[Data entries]
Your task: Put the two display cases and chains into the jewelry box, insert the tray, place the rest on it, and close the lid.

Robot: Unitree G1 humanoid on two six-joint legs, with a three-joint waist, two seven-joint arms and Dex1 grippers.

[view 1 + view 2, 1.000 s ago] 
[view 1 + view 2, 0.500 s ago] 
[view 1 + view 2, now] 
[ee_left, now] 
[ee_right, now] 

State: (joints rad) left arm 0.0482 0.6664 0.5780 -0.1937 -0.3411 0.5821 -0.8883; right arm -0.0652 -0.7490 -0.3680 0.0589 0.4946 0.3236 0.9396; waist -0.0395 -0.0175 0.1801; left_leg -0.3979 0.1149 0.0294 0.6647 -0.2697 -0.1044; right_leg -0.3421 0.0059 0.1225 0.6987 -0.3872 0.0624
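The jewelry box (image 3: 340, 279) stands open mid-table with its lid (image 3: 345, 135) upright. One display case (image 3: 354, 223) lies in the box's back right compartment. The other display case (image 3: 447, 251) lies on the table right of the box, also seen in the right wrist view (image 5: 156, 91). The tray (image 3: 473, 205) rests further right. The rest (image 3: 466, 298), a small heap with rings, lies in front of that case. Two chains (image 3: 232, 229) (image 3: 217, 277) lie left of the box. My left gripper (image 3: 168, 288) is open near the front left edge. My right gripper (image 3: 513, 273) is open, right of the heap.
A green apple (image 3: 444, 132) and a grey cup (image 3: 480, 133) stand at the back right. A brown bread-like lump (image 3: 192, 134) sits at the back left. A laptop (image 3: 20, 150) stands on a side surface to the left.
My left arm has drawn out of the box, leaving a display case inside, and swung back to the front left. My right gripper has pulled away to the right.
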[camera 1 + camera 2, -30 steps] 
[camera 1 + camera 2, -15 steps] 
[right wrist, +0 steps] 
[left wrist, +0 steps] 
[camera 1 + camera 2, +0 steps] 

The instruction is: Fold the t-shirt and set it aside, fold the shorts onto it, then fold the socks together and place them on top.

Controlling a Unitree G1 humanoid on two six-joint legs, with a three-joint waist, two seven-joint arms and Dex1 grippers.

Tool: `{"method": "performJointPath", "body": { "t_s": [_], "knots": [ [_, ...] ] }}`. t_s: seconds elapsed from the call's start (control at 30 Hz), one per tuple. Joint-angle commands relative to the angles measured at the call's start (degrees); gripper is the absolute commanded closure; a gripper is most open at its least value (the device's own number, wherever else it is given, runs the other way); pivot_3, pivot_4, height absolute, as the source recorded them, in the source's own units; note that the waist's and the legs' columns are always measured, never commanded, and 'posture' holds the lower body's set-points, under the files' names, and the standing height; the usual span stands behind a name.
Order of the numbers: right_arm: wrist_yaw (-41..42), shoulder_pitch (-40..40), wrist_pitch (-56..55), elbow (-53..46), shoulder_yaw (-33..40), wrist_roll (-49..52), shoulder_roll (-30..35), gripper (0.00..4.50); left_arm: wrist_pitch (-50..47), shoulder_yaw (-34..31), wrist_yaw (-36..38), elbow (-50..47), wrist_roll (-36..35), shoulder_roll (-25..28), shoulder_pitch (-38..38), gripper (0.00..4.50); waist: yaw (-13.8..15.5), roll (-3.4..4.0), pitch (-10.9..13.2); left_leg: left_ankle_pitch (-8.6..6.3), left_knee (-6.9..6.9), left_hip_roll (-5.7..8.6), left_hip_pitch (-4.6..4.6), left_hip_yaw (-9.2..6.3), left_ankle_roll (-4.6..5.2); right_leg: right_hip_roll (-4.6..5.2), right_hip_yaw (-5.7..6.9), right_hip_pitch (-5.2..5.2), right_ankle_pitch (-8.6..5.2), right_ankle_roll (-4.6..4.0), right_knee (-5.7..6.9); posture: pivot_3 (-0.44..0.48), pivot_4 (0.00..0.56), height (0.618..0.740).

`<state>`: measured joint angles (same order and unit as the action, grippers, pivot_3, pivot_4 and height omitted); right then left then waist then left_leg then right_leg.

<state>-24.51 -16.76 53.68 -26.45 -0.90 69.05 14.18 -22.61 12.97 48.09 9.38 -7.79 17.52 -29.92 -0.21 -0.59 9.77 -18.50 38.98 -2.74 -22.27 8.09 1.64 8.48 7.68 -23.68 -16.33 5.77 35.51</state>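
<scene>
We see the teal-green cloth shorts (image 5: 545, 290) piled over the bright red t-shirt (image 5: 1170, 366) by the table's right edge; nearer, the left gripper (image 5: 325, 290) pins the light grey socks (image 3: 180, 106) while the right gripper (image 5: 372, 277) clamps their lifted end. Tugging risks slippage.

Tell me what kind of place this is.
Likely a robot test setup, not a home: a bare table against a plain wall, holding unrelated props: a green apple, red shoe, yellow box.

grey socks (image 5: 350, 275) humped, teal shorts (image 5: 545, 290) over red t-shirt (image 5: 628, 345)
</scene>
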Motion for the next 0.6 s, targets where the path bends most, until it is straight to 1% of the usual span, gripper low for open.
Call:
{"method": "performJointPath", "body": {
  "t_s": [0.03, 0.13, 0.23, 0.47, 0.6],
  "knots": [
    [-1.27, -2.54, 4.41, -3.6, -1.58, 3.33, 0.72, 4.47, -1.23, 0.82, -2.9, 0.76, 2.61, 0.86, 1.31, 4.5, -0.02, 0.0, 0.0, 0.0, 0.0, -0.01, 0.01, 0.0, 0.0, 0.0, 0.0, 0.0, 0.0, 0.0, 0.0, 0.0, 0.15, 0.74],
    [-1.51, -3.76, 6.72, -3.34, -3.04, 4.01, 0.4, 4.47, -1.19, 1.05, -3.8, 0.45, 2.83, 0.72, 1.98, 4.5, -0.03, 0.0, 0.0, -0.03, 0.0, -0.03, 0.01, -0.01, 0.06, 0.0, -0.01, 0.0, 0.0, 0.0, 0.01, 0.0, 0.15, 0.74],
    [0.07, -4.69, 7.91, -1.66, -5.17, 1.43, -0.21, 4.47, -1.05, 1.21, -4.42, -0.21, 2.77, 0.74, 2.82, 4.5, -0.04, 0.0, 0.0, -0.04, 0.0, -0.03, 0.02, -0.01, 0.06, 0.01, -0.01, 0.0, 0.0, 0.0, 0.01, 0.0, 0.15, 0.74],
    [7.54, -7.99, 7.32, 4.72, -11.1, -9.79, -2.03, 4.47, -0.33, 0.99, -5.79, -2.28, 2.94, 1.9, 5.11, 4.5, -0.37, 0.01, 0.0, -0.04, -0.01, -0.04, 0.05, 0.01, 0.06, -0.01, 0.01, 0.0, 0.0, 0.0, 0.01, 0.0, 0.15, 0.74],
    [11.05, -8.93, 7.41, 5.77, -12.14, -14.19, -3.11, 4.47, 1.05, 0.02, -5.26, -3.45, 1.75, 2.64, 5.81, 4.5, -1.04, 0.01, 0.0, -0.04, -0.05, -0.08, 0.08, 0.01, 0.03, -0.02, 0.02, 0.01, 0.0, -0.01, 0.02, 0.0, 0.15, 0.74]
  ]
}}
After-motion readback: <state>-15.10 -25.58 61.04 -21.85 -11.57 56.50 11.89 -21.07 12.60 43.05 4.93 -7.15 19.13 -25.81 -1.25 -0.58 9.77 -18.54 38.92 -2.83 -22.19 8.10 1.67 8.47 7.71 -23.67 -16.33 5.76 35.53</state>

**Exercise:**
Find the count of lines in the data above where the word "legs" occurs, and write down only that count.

**Solution to the exercise:**
3